> What the task asks
Tell how many lines of the material below hold "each". The reply is that number alone.

> Information shown
········
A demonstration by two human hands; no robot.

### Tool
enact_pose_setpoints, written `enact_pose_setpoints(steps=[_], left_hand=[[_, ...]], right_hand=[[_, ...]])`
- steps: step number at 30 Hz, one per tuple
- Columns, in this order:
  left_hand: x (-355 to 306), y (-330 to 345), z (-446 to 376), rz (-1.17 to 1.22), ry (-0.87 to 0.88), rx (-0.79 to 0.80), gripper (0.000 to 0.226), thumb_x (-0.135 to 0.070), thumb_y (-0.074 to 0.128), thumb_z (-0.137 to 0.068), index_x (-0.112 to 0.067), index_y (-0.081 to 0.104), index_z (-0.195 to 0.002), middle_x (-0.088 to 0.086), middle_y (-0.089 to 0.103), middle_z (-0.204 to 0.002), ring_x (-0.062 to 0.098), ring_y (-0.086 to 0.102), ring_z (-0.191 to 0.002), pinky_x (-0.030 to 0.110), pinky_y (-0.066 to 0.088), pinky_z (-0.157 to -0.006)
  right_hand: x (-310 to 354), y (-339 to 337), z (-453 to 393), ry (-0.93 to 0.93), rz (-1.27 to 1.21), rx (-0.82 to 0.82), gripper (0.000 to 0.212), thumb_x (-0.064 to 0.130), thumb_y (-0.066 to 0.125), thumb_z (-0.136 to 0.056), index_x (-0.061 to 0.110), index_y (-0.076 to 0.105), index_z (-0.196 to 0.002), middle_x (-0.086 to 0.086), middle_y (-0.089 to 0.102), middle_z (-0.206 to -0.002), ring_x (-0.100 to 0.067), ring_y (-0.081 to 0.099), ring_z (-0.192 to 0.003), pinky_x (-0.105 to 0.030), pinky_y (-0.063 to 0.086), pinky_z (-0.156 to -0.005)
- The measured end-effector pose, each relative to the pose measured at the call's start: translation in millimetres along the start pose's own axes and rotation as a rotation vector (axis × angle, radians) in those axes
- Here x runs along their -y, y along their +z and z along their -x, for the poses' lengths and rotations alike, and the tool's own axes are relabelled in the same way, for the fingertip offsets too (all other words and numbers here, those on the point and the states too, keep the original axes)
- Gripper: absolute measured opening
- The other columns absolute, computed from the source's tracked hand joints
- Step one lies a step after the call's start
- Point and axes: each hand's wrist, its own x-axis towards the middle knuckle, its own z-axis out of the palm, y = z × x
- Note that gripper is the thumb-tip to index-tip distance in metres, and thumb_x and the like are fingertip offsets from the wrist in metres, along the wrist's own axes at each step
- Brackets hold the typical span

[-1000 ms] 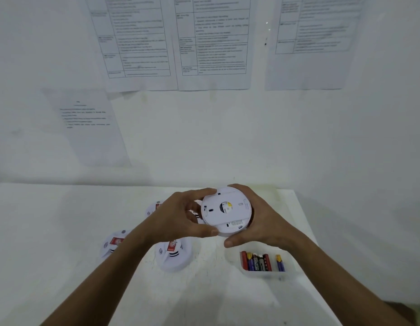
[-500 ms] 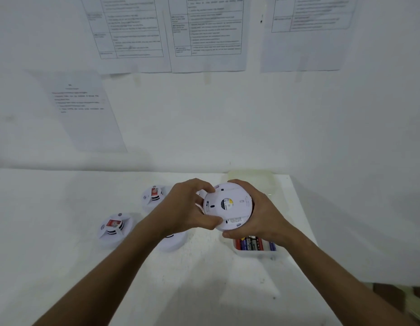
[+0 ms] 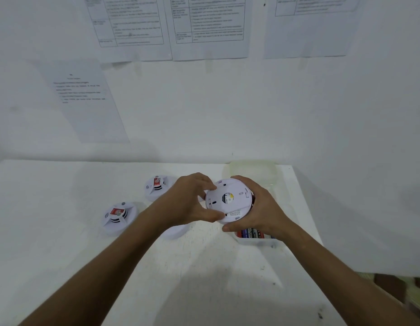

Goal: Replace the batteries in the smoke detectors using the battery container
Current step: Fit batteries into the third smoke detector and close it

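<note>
You hold a round white smoke detector [image 3: 229,200] above the table [image 3: 63,255], back plate facing you, probably to twist it open: your right hand [image 3: 258,208] cups its far rim with curled fingers, your left hand [image 3: 187,203] pinches the near rim between thumb and fingertips. Just below your right fingers sits the battery container [image 3: 256,241]; two more detectors [image 3: 118,217] lie beyond your left fingers. Since a second ago the plate has rotated and the left fingers have curled tighter.
</note>
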Motion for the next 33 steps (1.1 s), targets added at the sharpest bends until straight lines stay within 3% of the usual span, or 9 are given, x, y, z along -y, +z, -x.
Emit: enact_pose_setpoints(steps=[3,6,10,12,16,19,24,28,33], left_hand=[[0.7,2.8,-1.4,-0.049,0.010,0.017,0.057,-0.048,0.085,-0.062,-0.019,0.067,-0.107,-0.004,0.058,-0.113,0.009,0.054,-0.095,0.013,0.051,-0.072],[1.4,3.1,-1.3,-0.090,0.036,0.049,0.057,-0.052,0.082,-0.058,-0.018,0.064,-0.100,-0.003,0.053,-0.106,0.013,0.052,-0.092,0.022,0.055,-0.073],[1.0,6.3,0.1,-0.164,0.061,0.000,0.070,-0.069,0.063,-0.051,-0.016,0.059,-0.096,-0.004,0.050,-0.097,0.016,0.052,-0.085,0.031,0.053,-0.069],[3.2,7.0,1.2,-0.122,0.072,-0.055,0.070,-0.068,0.062,-0.049,-0.014,0.060,-0.093,-0.004,0.051,-0.093,0.015,0.051,-0.082,0.030,0.053,-0.066],[17.6,8.0,7.1,-0.036,0.010,-0.157,0.059,-0.059,0.071,-0.049,-0.014,0.063,-0.087,-0.005,0.053,-0.094,0.008,0.052,-0.080,0.025,0.054,-0.063],[32.9,22.1,20.5,-0.048,-0.079,-0.128,0.060,-0.063,0.066,-0.049,-0.018,0.062,-0.088,-0.007,0.053,-0.093,0.005,0.052,-0.077,0.011,0.044,-0.060],[45.9,63.0,51.9,-0.026,-0.208,0.010,0.054,-0.055,0.074,-0.052,-0.020,0.058,-0.089,-0.012,0.050,-0.092,0.006,0.050,-0.080,0.019,0.043,-0.064],[42.6,87.1,63.0,-0.016,-0.278,0.129,0.054,-0.051,0.075,-0.054,-0.019,0.059,-0.095,-0.012,0.049,-0.097,0.007,0.052,-0.085,0.025,0.050,-0.071],[47.2,97.8,64.0,-0.092,-0.318,0.178,0.045,-0.054,0.070,-0.058,-0.018,0.061,-0.084,-0.009,0.048,-0.092,0.013,0.055,-0.078,0.031,0.054,-0.067]], right_hand=[[-4.5,4.1,2.1,0.014,0.012,0.015,0.100,0.047,0.092,-0.040,0.029,0.053,-0.130,0.010,0.063,-0.124,-0.014,0.059,-0.115,-0.044,0.050,-0.100],[-6.6,6.0,1.9,0.010,0.029,0.042,0.101,0.052,0.088,-0.038,0.030,0.050,-0.130,0.007,0.062,-0.125,-0.013,0.059,-0.114,-0.041,0.049,-0.102],[-2.1,12.5,-1.9,0.032,0.039,0.009,0.088,0.053,0.089,-0.040,0.048,0.047,-0.117,0.011,0.058,-0.119,0.003,0.056,-0.105,-0.038,0.047,-0.104],[-3.8,14.7,-2.4,0.048,0.041,-0.037,0.079,0.068,0.082,-0.041,0.060,0.047,-0.112,0.006,0.057,-0.116,0.010,0.056,-0.102,-0.036,0.044,-0.106],[-11.7,-0.9,5.3,0.040,0.031,0.003,0.093,0.050,0.089,-0.037,0.042,0.049,-0.121,0.015,0.062,-0.124,-0.004,0.059,-0.112,-0.032,0.048,-0.102],[-18.3,-17.3,15.1,0.051,-0.006,-0.019,0.095,0.034,0.096,-0.040,0.034,0.055,-0.125,0.017,0.064,-0.119,-0.006,0.060,-0.112,-0.030,0.051,-0.097],[-30.9,-35.7,32.6,0.100,-0.010,0.008,0.091,0.019,0.098,-0.045,0.034,0.055,-0.124,0.018,0.064,-0.118,-0.007,0.061,-0.112,-0.017,0.051,-0.089],[-36.0,-41.0,41.2,0.136,-0.044,0.025,0.093,0.009,0.097,-0.047,0.026,0.054,-0.127,0.011,0.065,-0.120,-0.007,0.062,-0.111,-0.019,0.053,-0.088],[-34.9,-40.0,45.3,0.138,-0.088,0.045,0.092,0.003,0.094,-0.049,0.020,0.053,-0.130,0.013,0.065,-0.118,-0.005,0.062,-0.110,-0.016,0.053,-0.082]])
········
> Solution to this problem
3